Sonntag, 11. März 2012

Zweierlei Erdbeben

Heute vor einem Jahr bebte vor der Ostküste Japans die Erde,  unter dem Meer, stärker als jemals zuvor. Die Folgen sind bekannt: Mehrere Atomkraftwerke geraten außer Kontrolle. Zehntausende Menschen müssen daraufhin ihre Häuser verlassen. Vor allem aber überschwemmt eine gewaltige Flutwelle die Region. Fast 20 000 Menschen sterben im Tsunami, Hunderttausende werden obdachlos.

Ich finde es wichtig, sich heute, wenigstens heute, daran zu erinnern. Denn meistens geraten doch die menschlichen Tragödien hinter der Katastrophe in Vergessenheit, sobald die Schlagzeilen verebben. Anderes tritt in den Vordergrund, schließlich ist diese Region nicht die einzige, wo etwas geschieht, sei es Gutes oder Schlimmes. Aber immer noch haben Hunderttausende mit den Folgen des Bebens in Japan zu kämpfen.

Mit dieser Erinnerung blicke ich voraus auf das Ende der Passionszeit, auf Ostern, das Fest der Auferstehung Jesu. Im Matthäus-Evangelium steht ein Hinweis, der vor lauter Osterfreude gerne überlesen wird. Als die Frauen kommen, um nach dem Grab Jesu zu sehen, heißt es doch tatsächlich: „Es geschah ein großes Erdbeben.“ Wie nebenbei steht dieser Satz da, als habe dieses Beben gar keine verhängnisvollen Folgen gehabt.

Ein Beben kommt über die Menschen angesichts der Auferstehung Jesu. Es kommt aber nicht als Verhängnis. Vielmehr ist es ein „Gegenbeben“, ein „Umkehrbeben“. Es steht für das größte Hoffnungsereignis der Menschheitsgeschichte. Es kehrt Leid und Schmerz um, es verwandelt den Tod ins Leben. Es hebt die Welt aus den Angeln. Kein Stein in unserem bisherigen Gedankengebäude bleibt auf dem anderen. Es bringt unsere ehernen Gesetzlichkeiten – „tot ist tot“ -  durcheinander, es wirft uns um.
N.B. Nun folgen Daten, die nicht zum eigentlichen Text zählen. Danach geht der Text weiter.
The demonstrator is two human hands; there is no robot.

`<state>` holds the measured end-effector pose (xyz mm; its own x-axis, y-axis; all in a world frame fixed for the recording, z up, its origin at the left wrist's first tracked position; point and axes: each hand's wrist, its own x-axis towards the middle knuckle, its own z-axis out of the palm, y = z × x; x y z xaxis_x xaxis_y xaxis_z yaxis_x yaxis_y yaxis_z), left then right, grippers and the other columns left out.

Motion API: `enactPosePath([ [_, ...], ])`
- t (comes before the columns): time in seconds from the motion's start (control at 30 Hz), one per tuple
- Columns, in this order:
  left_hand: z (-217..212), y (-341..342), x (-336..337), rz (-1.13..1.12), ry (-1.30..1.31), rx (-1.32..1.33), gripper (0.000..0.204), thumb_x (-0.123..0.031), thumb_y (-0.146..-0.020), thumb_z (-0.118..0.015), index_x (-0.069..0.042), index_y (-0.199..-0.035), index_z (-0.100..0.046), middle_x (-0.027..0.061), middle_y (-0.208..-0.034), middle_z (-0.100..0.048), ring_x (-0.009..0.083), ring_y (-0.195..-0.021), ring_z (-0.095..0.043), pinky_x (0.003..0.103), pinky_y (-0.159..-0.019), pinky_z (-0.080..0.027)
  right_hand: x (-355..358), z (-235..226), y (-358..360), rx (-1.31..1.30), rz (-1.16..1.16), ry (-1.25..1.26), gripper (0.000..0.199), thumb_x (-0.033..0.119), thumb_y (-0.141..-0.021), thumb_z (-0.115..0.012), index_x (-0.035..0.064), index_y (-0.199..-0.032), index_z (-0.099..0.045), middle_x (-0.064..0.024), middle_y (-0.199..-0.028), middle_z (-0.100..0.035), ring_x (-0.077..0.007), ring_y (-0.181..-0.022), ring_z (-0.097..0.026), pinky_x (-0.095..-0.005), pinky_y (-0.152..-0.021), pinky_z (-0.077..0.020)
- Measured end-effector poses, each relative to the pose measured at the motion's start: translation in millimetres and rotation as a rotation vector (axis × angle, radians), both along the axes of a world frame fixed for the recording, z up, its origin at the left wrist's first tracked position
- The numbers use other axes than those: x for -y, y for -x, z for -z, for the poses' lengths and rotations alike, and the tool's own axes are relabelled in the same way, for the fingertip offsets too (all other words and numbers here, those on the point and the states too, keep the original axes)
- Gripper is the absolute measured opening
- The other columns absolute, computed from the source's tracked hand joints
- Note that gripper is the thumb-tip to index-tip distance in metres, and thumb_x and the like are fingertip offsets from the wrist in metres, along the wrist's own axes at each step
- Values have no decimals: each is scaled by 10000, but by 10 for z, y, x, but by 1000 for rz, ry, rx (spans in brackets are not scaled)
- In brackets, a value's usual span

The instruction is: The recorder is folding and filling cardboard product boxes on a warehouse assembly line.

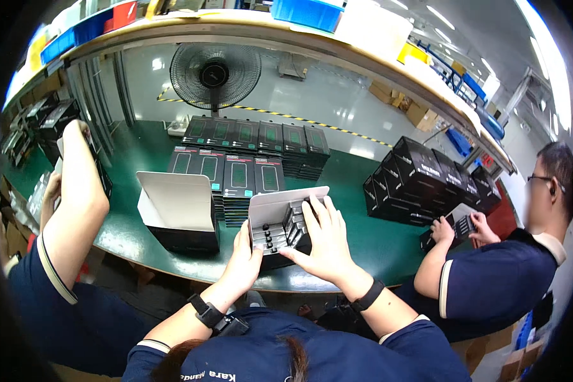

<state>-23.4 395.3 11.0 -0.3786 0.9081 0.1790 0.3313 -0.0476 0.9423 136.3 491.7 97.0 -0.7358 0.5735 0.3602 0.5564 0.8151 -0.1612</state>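
Note:
An open carton (268,207), black outside and white inside, stands at the table's front edge, in front of me. Its raised flap leans toward the far side. My left hand (240,262) grips the carton's left side, thumb at the near rim. In the carton's right part stand several thin dark boxes (295,224); my right hand (325,245) spans them, fingers over their far end and thumb at the near side. Small black pieces (268,239) show in a row in the left part. Another open carton (175,202) stands to the left, its inside hidden by the flap.
Stacks of flat black boxes with green panels (239,175) stand beyond the cartons on the green table (350,175). Black cartons (420,178) are piled at right, where a co-worker (490,280) handles an open box. Another person's arm (76,197) reaches in at left. A fan (214,73) stands behind.

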Motion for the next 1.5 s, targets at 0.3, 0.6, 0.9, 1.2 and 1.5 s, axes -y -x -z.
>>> enactPosePath([
  [0.3, 43, -254, -40, -131, -61, 111, 621, -4, -889, -427, 56, -1413, -98, 274, -1362, -256, 400, -1271, -314, 410, -1076, -267, -14, 58, 290, -384, 295, 147, 885, 309, -698, -763, -74, -1355, -310, -313, -1257, -438, -441, -1157, -450, -446, -989, -355],
  [0.6, 8, -221, -43, -56, -23, 72, 630, -5, -893, -411, 49, -1422, -73, 272, -1378, -241, 392, -1299, -289, 398, -1096, -247, -174, 194, 199, -290, 219, -22, 812, 204, -743, -685, -130, -1352, -265, -362, -1285, -415, -457, -1157, -458, -469, -966, -362],
  [0.9, 15, -219, 31, -40, 38, 44, 725, -37, -884, -458, 7, -1444, 0, 322, -1427, -127, 460, -1340, -190, 467, -1102, -227, 92, 82, 179, -35, 270, -164, 776, 250, -807, -648, -90, -1380, -250, -365, -1390, -261, -470, -1293, -294, -529, -1040, -270],
  [1.2, -28, -168, -30, 3, 44, 83, 677, 11, -889, -397, 7, -1447, -13, 276, -1438, -146, 400, -1356, -194, 406, -1120, -196, -62, 304, 153, -253, -57, -255, 397, 132, -815, -622, -26, -1177, -581, -198, -1192, -580, -354, -1143, -531, -437, -990, -384],
  [1.5, 5, -203, -76, 12, 32, 92, 723, 1, -870, -435, 10, -1445, 3, 298, -1451, -103, 439, -1355, -175, 436, -1113, -212, -69, 368, 66, -205, -41, -254, 458, 190, -821, -597, -33, -1218, -551, -201, -1241, -556, -348, -1174, -511, -438, -1000, -354],
])
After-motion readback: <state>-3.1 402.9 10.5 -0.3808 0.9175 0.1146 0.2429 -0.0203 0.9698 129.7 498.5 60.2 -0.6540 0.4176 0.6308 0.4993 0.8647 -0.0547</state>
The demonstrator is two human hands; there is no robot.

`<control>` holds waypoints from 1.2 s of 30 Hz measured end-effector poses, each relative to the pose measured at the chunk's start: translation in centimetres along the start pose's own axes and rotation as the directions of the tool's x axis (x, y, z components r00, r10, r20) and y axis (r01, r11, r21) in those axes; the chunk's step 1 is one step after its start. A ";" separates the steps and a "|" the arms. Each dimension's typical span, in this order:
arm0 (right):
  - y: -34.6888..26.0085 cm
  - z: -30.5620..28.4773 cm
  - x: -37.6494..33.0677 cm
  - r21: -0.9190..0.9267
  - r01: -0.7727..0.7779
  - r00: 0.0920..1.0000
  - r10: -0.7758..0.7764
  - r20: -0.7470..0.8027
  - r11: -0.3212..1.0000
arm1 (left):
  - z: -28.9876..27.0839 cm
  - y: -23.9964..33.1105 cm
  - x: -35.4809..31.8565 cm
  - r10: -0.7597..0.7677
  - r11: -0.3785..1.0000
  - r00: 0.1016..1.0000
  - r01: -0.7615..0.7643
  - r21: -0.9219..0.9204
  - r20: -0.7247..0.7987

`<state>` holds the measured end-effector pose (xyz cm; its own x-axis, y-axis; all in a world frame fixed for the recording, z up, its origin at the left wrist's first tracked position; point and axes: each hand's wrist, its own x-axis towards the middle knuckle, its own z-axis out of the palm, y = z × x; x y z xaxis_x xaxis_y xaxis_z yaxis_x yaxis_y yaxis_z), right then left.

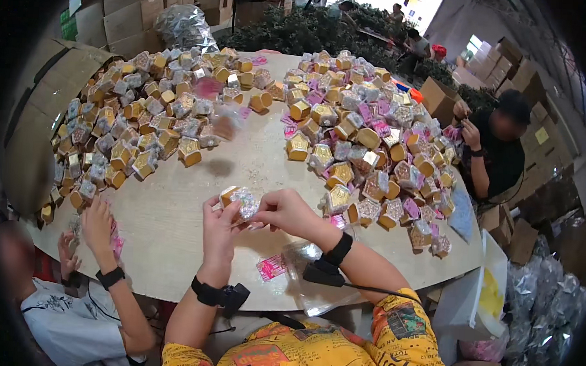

Ja, es ist deshalb auch zum Fürchten, dieses Beben. Doch zugleich ist es zum Freuen: Wird doch gerade das erfüllt, wonach wir uns als endliche Wesen am meisten sehnen; ist doch gerade das überwunden, was uns am meisten zu schaffen macht: Der Tod behält nicht das letzte Wort.

Gott ist ein Gott des Lebens. Darum können  alle, aber gerade und vor allem die Leidenden und Sterbenden, die Opfer und Unterdrückten, mitten in der Verzweiflung hoffen, in allem Ende die Kraft schöpfen für den Neuanfang.